Industry associations have a difficult task, representing many different voices, keeping disparate member groups satisfied that their best interests are at heart, and all the time justifying their membership fees.
Spare a thought then for the European Private Equity and Venture Capital Association (EVCA). Not only does it have to balance the needs of members from all brackets of the fund size and strategy spectrum; it also has to represent firms from national markets which have about as much in common as a €1 million series A funding round does with a €10 billion leveraged buyout.
Take for example the five largest private equity markets in the EU: the UK, France, Spain, Italy and Germany. Accountancy firm Grant Thornton collaborated with the national private equity and venture capital associations of these countries to launch some laudably detailed data showing just how out of sync these markets can be.
You might think that, while the scale of activity may vary from the largest market to the smallest, the trends should look the same across the board for 2008: namely fundraising down, investment levels down, divestment levels down. Not so.
On the fundraising side, Germany saw the largest proportional slump in capital committed; 2008's total of €2.4 billion was less than half of the €5.7 billion raised in 2007. The UK, Spain and Italy all recorded slowing fundraising by varying degrees, but France – the outlier – saw an increase of 27 percent to €12.7 billion.
The story is similar for the amount of capital invested in 2008. The expected downward trend was most marked in the UK market, where the total dropped off from a record €39.8 billion in 2007 by 37 percent to €25.2 billion in 2008. Spain, France and Germany all had similar, if less pronounced, declines, but Italy saw a 30 percent increase.
And if you cut the data by the number of private equity investments made, four out of the five countries actually showed an increase, with the UK being the odd one out.
At the risk of committing death by data, there are also major differences in where firms in these five nations seek to raise commitments. In Germany, corporates are the most active LPs, while in Spain it is the banks. The UK, meanwhile, relies most on pension funds. And while France, Spain, Italy and Germany garner on average less than 10 percent of their commitments from institutions from outside the EU, the corresponding figure for the UK is 59 percent.
No question: these are different markets, at different stages of maturity with different priorities.
Against this backdrop of diversity, the EVCA is currently undergoing a significant evolution. When the industry was thrust into the limelight by the threat of a regulatory backlash last year, the EVCA was not equipped to deal with the situation. The association had originally been set up by the European Commission to promote investment in venture capital and had been operating as a service provider to those in the industry who were interested.

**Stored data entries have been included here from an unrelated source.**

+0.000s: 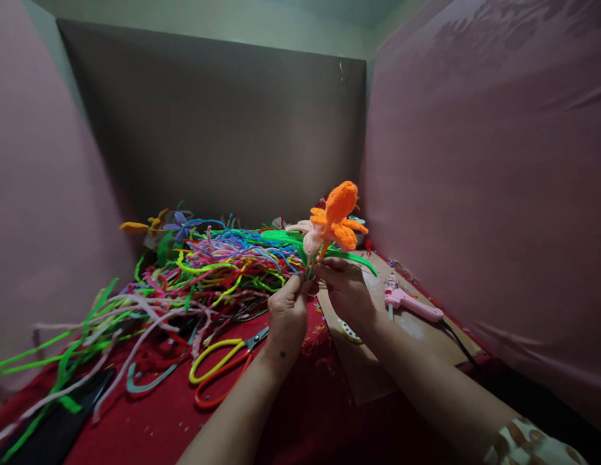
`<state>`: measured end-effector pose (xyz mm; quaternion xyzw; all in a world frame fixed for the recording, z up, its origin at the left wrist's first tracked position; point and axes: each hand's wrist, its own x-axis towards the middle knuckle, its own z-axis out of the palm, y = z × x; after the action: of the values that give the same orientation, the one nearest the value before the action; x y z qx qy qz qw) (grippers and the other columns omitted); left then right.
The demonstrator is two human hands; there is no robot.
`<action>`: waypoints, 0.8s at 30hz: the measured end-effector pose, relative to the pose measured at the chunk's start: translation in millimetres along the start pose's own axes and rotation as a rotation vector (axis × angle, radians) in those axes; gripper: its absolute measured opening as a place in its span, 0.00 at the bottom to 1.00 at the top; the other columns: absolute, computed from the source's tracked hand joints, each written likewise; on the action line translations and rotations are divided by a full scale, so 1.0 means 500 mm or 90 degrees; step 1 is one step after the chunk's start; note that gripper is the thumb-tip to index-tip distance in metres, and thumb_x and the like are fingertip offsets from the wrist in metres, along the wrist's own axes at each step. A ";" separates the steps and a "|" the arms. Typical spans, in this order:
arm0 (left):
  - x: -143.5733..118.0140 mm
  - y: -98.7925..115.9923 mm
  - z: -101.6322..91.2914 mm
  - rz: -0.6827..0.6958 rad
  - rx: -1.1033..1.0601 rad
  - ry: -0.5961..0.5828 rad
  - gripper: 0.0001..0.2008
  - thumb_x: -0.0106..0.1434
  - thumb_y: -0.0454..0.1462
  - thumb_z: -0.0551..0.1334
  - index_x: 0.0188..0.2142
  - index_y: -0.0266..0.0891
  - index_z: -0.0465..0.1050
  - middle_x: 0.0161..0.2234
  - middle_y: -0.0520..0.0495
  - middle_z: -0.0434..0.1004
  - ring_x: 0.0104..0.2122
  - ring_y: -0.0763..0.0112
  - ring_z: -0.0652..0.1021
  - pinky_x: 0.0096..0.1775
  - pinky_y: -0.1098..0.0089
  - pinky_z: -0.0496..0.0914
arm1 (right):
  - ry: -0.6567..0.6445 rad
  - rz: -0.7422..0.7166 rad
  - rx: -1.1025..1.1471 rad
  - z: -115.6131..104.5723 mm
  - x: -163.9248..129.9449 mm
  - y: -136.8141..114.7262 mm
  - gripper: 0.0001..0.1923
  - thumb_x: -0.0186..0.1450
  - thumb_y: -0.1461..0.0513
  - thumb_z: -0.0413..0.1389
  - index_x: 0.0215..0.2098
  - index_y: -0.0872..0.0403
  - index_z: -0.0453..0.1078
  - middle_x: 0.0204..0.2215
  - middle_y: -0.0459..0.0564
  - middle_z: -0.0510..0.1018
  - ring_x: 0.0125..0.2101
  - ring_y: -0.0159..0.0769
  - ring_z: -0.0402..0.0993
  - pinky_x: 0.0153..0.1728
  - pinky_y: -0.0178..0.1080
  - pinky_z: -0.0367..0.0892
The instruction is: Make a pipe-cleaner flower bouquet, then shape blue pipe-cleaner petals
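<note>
Both hands meet at the middle of the view around a small bunch of pipe-cleaner flowers. My left hand (289, 313) is closed on the stems from the left, thumb upward. From the right, my right hand (347, 289) pinches at the same stems, its fingertips close to the left thumb. Above the hands stands a bright orange flower (341, 205), upright, with a pale pink flower (312, 241) beside it on the left. Long green leaves (353, 258) spread out to either side. The lower stem ends are hidden by the fingers.
A large heap of coloured pipe cleaners (223, 258) covers the left and back of the red cloth (155, 426). Scissors (217, 368) with yellow and red handles lie left of my arm. A pink glue gun (411, 303) rests on a brown board (377, 374) at right. Pink walls stand on both sides.
</note>
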<state>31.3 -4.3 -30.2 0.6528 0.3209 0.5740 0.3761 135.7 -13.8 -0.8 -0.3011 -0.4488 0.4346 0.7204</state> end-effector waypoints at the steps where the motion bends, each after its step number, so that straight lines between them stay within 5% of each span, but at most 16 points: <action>1: 0.000 0.005 0.000 -0.001 0.005 -0.004 0.08 0.60 0.37 0.56 0.31 0.38 0.74 0.26 0.52 0.74 0.27 0.74 0.73 0.32 0.75 0.67 | 0.008 0.001 -0.014 0.001 -0.001 -0.004 0.04 0.49 0.62 0.62 0.20 0.54 0.72 0.17 0.41 0.71 0.21 0.28 0.63 0.24 0.34 0.60; 8: -0.001 0.023 0.001 -0.027 0.028 -0.001 0.09 0.59 0.35 0.56 0.23 0.37 0.69 0.19 0.55 0.67 0.22 0.78 0.67 0.27 0.77 0.63 | -0.007 0.019 -0.024 -0.004 -0.002 -0.002 0.04 0.49 0.62 0.62 0.20 0.54 0.72 0.17 0.41 0.70 0.19 0.29 0.63 0.23 0.34 0.61; 18: 0.001 0.008 0.000 -0.018 -0.009 0.018 0.07 0.58 0.37 0.58 0.28 0.38 0.73 0.20 0.55 0.68 0.21 0.79 0.67 0.27 0.77 0.64 | -0.036 0.059 -0.012 -0.014 -0.003 0.015 0.04 0.51 0.61 0.61 0.26 0.53 0.73 0.22 0.43 0.74 0.21 0.28 0.66 0.24 0.34 0.62; 24: -0.002 0.016 0.001 -0.025 -0.014 0.027 0.08 0.58 0.39 0.59 0.30 0.38 0.74 0.20 0.55 0.70 0.21 0.79 0.68 0.26 0.77 0.64 | -0.100 0.015 -0.036 -0.010 -0.005 0.006 0.04 0.53 0.61 0.60 0.24 0.54 0.73 0.14 0.41 0.70 0.17 0.28 0.63 0.20 0.33 0.61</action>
<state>31.8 -9.4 -23.9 0.6299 0.3350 0.5837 0.3877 138.6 -15.0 -6.5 -0.2915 -0.5128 0.4524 0.6689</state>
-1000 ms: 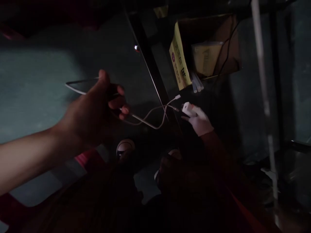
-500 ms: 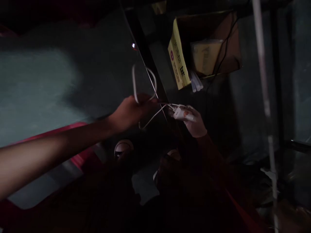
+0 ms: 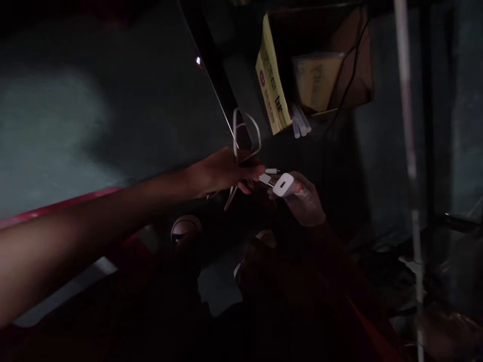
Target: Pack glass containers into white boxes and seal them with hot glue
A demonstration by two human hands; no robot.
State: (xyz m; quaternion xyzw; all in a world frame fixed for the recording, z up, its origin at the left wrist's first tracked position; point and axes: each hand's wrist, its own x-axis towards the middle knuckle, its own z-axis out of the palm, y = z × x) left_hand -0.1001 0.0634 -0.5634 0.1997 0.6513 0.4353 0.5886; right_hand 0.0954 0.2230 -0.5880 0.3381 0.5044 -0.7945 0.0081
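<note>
My left hand point(image 3: 234, 173) is closed on a white charging cable point(image 3: 259, 136). Part of the cable loops above the hand and another bit hangs below it. Both white plug ends, a USB plug point(image 3: 265, 179) among them, stick out past the fingertips to the right. My right hand point(image 3: 307, 201), in a pale glove, grips a white charger block point(image 3: 284, 185). The block's dark USB port faces me and my left hand. The USB plug is close to the block, and I cannot tell whether they touch.
A yellow cardboard box point(image 3: 269, 85) stands beyond my hands, with a packet point(image 3: 317, 83) inside and several translucent sticks point(image 3: 301, 123) at its corner. A dark bar point(image 3: 211, 55) slants across. A pale pole point(image 3: 409, 136) runs down the right. My shoes point(image 3: 186, 229) are below.
My left hand has moved right, bringing the cable ends near the charger block. The cable, which stretched between both hands, is now gathered in the left. The block's port has turned toward me.
</note>
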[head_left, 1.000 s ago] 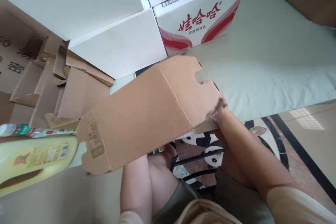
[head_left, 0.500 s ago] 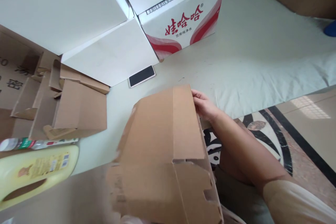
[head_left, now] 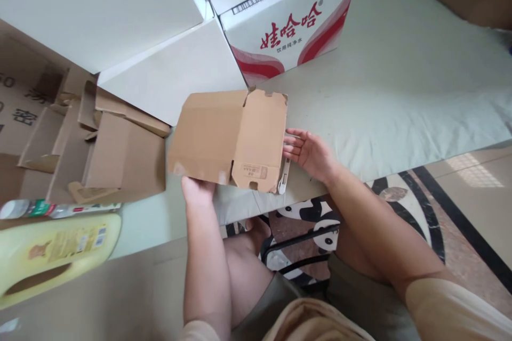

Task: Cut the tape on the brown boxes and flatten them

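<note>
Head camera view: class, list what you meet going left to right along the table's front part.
Yellow jug → stack of flat cardboard pieces → left hand → cardboard sheet → right hand → bare grey table cover.

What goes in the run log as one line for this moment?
left hand: holds flat cardboard piece by its near edge | right hand: open, fingertips at its right edge | nearby: white strip, red-printed carton

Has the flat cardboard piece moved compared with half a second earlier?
Yes. The cardboard piece has gone up and away from the person, toward the red-printed white carton, and now covers the spot where the phone lay. The left hand holds its near edge.
</note>
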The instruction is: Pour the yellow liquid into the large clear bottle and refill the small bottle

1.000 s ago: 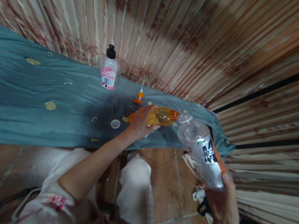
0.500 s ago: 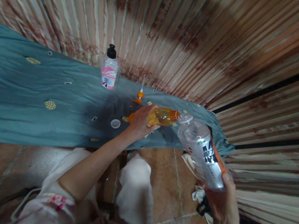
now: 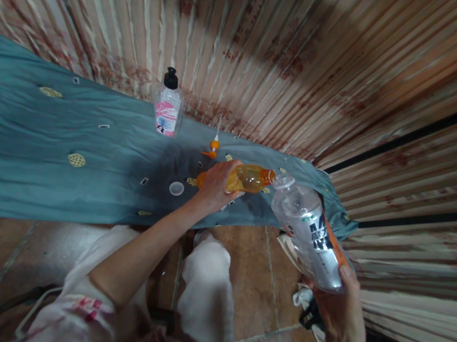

It was not equipped to drive a public affairs agenda and had never meaningfully engaged with the individual national associations. This latter point made it difficult to present country-specific viewpoints to Ministers of European Parliament who are primarily interested in the country they represent, and need to be engaged, therefore, on a country-specific basis.
In light of this, in October last year the EVCA gathered a diverse representative group of European participants – comprising both EVCA members and non-members – to debate and agree on a communications strategy and mandate the EVCA's public affairs executive. Under this informal arrangement, closer cooperation with individual national associations was fostered and this diverse industry was represented with a single voice.
Members of the EVCA are now consulting on proposed changes to the association's governance structure, which would, we understand, formalise the structure put in place in October last year and give everyone participating in the market their chance to be heard.
This is good news. If there was any doubt as to whether the new system has been working effectively, a look at how the EC's proposed directive treats hedge fund managers – considerably more punitively than those in private equity – should show that the industry message is seeping through to a demanding audience. Providing the representative group, which could potentially number as many as 50 participants at any one time, can continue to agree on what its common voice should be saying, the new look EVCA could prove a potent force in a post-crisis Europe.